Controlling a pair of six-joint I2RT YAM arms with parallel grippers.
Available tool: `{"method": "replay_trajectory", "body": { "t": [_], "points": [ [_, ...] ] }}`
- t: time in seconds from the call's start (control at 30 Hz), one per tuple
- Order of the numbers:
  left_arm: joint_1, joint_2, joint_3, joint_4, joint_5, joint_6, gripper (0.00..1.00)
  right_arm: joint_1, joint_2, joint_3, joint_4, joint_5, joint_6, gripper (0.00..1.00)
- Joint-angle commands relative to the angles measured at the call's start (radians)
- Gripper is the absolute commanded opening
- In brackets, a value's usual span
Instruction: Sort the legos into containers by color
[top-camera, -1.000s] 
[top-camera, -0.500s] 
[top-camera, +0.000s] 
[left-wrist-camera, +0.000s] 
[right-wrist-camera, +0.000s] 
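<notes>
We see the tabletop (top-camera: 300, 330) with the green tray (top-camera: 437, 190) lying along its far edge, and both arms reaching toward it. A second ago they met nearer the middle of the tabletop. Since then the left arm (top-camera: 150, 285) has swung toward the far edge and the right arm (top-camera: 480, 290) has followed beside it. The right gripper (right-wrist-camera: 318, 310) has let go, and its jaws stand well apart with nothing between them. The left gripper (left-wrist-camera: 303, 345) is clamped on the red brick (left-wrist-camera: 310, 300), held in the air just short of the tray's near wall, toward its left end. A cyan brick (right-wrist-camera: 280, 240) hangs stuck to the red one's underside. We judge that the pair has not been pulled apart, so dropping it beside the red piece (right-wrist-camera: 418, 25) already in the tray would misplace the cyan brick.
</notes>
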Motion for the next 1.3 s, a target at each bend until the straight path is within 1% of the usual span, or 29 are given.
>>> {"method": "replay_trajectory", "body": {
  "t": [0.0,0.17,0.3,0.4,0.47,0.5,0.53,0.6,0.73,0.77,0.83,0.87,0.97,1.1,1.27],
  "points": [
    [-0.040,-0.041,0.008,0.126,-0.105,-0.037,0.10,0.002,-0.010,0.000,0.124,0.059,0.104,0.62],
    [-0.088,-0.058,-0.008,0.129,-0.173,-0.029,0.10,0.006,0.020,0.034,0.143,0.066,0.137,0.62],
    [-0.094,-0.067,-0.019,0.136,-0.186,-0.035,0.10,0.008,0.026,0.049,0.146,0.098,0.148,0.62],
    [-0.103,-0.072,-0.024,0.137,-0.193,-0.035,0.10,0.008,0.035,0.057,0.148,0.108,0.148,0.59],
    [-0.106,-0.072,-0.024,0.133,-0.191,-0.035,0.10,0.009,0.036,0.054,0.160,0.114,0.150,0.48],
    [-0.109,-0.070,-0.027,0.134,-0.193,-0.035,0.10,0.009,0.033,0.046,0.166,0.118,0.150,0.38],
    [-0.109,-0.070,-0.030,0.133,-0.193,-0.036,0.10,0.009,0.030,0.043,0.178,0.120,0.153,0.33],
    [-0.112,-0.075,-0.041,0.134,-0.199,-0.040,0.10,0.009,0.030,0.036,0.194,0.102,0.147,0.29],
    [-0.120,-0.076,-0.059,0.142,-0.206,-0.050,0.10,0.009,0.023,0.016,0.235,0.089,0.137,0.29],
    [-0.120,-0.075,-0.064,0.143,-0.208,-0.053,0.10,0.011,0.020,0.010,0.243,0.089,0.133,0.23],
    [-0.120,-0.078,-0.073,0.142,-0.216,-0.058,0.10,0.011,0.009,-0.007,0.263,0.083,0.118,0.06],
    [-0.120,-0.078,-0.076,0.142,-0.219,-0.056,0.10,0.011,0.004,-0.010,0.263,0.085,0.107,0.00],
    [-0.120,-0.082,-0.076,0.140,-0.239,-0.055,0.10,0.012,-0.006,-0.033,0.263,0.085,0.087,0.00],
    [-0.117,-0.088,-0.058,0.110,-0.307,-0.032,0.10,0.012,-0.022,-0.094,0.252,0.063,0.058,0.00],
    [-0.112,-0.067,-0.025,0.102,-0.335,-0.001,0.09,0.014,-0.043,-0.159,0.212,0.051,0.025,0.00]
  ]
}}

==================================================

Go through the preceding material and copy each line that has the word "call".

- t: time in seconds from the call's start (control at 30 Hz), one per tuple
- Joint-angle commands relative to the angles measured at the call's start (radians)

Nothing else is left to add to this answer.